ACTION ITEM: In the entries below, find the string "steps" and return each line holding it.

RECORDS PROVIDED:
* * * * * * *

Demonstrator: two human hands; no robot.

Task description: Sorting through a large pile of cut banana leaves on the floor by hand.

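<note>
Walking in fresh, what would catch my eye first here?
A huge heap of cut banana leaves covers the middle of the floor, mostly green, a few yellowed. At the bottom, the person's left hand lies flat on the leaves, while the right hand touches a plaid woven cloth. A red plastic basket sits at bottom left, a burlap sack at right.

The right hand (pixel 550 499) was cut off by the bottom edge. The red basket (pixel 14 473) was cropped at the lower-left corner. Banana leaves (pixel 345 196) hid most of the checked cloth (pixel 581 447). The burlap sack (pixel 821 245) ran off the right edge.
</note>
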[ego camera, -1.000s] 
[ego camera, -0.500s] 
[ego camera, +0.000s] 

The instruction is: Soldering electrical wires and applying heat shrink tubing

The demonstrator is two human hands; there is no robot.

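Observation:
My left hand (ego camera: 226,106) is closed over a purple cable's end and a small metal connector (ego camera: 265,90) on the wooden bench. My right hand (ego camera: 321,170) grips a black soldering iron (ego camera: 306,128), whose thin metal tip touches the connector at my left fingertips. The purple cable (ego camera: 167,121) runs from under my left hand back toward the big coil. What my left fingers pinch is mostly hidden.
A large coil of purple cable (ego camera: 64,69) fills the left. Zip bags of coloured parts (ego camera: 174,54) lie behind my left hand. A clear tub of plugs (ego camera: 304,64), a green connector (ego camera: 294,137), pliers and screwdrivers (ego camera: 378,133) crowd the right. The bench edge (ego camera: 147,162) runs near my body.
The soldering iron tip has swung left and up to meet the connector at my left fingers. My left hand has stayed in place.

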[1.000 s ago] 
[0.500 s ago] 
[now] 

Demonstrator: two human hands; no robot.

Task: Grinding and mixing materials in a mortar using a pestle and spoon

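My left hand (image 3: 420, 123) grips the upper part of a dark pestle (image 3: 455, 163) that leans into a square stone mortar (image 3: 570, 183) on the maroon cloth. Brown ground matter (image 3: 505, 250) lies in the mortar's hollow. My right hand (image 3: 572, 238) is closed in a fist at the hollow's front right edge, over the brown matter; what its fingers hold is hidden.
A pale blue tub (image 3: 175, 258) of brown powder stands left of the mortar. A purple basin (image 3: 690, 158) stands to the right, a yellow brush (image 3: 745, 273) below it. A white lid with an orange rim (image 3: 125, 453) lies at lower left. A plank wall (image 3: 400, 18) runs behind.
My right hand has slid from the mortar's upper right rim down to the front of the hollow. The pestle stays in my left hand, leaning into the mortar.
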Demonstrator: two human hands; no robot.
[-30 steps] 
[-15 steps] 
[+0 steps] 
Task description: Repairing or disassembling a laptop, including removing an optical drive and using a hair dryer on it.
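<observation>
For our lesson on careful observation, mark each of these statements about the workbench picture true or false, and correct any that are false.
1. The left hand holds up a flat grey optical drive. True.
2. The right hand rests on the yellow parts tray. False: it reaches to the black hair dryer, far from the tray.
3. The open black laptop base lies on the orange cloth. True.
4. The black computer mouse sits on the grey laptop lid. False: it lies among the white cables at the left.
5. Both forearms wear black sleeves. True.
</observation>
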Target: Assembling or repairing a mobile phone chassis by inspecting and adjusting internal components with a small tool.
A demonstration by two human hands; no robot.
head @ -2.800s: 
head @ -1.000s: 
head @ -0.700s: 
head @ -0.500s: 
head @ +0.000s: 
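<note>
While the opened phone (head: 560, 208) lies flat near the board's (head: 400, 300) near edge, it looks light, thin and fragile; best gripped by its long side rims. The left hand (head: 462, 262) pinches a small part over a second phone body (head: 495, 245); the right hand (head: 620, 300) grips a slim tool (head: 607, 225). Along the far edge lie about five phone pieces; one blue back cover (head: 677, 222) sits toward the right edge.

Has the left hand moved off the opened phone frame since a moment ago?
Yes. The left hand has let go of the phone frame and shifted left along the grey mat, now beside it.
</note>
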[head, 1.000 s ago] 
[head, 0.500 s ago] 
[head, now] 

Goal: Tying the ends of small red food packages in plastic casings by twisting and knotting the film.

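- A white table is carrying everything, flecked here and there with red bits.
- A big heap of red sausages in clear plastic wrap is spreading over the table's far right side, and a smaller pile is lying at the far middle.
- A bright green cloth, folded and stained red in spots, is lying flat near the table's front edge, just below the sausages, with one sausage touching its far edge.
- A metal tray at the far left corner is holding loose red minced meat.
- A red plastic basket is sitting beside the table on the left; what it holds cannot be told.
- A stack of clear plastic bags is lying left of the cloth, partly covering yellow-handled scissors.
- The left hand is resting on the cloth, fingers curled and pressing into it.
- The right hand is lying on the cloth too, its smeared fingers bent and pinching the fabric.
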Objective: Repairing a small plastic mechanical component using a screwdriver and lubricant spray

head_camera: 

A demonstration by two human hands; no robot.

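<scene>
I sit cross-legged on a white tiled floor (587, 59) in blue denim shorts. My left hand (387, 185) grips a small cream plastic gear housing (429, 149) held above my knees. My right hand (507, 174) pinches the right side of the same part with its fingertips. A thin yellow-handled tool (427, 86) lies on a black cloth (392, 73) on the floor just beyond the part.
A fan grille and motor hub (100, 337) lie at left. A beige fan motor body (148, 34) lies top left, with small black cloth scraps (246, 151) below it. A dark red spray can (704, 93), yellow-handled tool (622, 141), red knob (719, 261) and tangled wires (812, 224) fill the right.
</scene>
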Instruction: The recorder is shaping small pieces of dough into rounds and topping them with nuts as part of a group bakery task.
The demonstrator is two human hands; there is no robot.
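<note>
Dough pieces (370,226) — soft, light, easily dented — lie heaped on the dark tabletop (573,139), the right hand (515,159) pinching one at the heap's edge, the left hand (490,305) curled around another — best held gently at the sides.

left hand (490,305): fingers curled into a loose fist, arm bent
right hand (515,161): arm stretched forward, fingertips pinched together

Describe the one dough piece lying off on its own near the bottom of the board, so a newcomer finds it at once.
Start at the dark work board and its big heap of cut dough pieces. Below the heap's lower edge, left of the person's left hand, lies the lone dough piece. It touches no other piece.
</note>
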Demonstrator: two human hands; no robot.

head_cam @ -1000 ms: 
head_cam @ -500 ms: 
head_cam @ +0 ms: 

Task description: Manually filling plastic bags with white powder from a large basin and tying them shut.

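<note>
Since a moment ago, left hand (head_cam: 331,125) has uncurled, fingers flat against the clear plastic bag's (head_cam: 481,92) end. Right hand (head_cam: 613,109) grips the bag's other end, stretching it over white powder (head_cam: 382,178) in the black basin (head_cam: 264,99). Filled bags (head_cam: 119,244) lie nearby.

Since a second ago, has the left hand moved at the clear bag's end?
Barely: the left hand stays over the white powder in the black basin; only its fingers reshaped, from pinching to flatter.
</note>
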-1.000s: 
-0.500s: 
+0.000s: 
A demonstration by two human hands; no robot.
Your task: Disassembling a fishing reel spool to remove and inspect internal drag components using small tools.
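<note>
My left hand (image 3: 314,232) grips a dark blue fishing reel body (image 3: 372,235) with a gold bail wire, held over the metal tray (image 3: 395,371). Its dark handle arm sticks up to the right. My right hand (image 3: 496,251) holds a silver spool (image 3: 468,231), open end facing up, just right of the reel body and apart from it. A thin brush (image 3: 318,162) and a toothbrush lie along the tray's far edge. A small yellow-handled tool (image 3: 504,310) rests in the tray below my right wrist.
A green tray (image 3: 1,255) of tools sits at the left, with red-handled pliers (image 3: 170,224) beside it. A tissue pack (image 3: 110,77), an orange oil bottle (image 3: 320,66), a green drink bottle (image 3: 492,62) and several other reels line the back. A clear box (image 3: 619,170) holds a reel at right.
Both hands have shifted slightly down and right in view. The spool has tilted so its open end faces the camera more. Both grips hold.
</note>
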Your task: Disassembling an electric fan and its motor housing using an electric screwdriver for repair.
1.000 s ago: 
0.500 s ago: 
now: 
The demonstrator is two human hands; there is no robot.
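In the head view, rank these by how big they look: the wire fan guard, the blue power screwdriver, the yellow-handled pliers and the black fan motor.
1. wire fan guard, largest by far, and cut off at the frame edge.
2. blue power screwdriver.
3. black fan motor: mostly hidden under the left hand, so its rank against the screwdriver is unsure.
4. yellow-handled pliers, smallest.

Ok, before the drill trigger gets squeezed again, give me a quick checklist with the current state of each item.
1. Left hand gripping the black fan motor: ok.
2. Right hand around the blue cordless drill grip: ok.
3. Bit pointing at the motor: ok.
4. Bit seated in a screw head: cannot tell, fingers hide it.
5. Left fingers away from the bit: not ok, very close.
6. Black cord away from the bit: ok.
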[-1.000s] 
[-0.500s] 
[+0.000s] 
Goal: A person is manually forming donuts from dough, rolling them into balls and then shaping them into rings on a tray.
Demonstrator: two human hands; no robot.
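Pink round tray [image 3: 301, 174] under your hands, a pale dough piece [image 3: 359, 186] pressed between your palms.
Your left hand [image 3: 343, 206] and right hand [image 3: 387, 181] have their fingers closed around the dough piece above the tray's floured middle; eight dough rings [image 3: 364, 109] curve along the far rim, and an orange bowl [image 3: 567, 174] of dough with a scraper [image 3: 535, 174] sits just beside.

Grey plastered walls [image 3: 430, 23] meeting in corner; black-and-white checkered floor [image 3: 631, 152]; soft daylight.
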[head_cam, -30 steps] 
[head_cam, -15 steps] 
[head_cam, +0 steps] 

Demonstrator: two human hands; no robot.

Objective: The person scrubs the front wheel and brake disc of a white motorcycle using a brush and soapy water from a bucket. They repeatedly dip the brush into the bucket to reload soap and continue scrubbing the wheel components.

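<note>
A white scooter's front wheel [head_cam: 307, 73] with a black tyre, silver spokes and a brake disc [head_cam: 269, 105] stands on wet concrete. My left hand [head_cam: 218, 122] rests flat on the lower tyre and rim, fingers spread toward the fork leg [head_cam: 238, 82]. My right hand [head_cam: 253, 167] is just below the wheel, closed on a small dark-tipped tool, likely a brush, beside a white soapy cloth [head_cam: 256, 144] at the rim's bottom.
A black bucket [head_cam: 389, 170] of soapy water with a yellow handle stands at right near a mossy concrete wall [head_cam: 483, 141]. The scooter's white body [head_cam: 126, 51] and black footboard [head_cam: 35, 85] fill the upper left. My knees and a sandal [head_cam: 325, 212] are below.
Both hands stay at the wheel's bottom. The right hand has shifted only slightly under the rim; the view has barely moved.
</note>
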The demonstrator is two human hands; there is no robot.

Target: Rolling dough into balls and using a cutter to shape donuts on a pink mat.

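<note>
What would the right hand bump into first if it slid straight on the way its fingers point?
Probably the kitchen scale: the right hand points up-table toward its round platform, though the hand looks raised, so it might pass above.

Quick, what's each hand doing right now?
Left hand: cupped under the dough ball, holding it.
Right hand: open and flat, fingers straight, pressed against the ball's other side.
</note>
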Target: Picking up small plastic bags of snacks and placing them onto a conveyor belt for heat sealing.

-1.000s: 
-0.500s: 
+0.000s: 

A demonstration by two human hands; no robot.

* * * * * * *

SOLUTION TO THE EXERCISE:
[-30 steps] 
[-15 steps] 
[+0 steps] 
[head_cam, -30 steps] 
[head_cam, -15 steps] 
[head_cam, +0 steps] 

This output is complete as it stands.